Tuesday, June 26, 2007

PCI and Hypertransport Handles Flow Control

How PCI Handles Flow Control

While the PCI specification permits 64-bit data bus and 66MHz clock options, a generic PCI bus carries only 32 bits (4 bytes) of data and runs at a 33MHz clock speed. This means that the burst bandwidth for this bus is 132MB/s (4 bytes x 33MHz = 132MB/s). In many systems the PCI bus is populated by all sorts of high- and low-performance peripherals such as hard drives, graphics adapters, and serial port adapters. All PCI bus master devices must take turns accessing the shared bus and performing their transfers. The priority of a bus master in accessing the bus and the amount of time it is allowed to retain control of the bus is a function of PCI arbitration. In a typical computer system, the PCI arbiter logic resides in the system chipset.

Once a PCI bus master has won arbitration and verifies the bus is idle, it commences its transaction. After decoding the address and command sent by the master, one target claims the cycle by asserting a signal called DEVSEL#. At this point, if both devices are prepared, either write data will be sent by the initiator or read data will be returned by the target. For cases where either the master or target are not prepared for full-speed transfer of some or all of the data, flow control comes into play. In PCI there are a number of cases that must be dealt with.

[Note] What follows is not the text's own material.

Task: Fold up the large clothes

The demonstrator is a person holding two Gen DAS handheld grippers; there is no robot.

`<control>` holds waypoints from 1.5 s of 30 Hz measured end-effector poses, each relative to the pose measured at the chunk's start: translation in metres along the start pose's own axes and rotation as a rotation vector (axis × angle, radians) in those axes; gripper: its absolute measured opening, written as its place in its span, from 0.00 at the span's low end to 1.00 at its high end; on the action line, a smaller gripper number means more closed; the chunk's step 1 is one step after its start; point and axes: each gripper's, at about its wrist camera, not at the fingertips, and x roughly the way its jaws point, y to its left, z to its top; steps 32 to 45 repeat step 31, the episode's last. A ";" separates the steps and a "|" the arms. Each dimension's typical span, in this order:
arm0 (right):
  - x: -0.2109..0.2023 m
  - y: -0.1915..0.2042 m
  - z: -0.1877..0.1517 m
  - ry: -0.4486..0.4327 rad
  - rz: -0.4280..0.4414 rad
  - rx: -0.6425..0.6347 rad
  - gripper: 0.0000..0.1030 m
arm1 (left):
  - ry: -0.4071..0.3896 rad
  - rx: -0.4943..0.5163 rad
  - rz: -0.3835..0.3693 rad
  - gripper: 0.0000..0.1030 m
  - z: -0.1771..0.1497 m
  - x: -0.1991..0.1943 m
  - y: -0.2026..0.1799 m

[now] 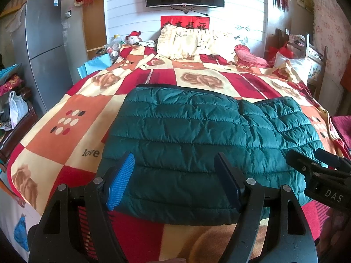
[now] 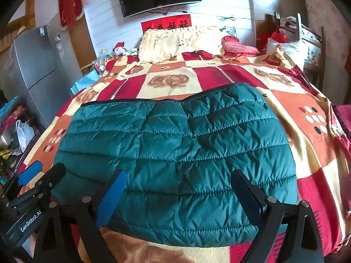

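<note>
Fridge [image 1: 41,50]: grey, far left of the frame.
Left tool [image 1: 175,182]: released, jaws wide, low in the frame over the near edge of the jacket, gripping nothing.
Jacket [image 1: 197,135]: teal quilted, folded, lying flat mid-frame on the checked blanket [image 1: 65,109] of the bed.
Right tool [image 2: 177,197]: released, jaws spread above the jacket's near edge.
Pillow [image 1: 188,41]: cream, upper centre.

Two wrist views, angled down, close, sharing the jacket [image 1: 197,135]
</note>
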 end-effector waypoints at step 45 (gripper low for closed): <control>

PCI Target Flow Control Problems
PCI Target Not Ready To Start

In some cases, a PCI device being targeted for transmission is not prepared to transfer any data at all. This could happen if the target is off-line, does not have buffer space for write data being sent to it, or does not have requested read data available. It may also occur if the transaction must cross a bridge device to a different bus. Many bus protocols, including PCI, place a limit on how long the bus may be stalled before completing a transaction; in cases where a target can't meet the requirement for even the first data, a mechanism is required to indicate the transaction should be abandoned and re-attempted later. PCI calls the target cancellation of a transaction (without transferring any data) a Retry; a Retry is indicated when a target asserts the STOP# signal (instead if TRDY#) in the first data phase.

PCI Target Starts Data Transfer, But Can't Continue

Another possibility is that a transaction started properly, some data has transferred, but at some point before completion the target "realizes" it can't continue the transfer within the time allowed by the protocol. The target must indicate to the master that the transaction must be suspended (and resumed later at the point where it left off). PCI calls this target suspension of a transaction (with a partial transfer of data) a Disconnect. A Disconnect is signalled when the target asserts the STOP# signal in a data phase after the first one.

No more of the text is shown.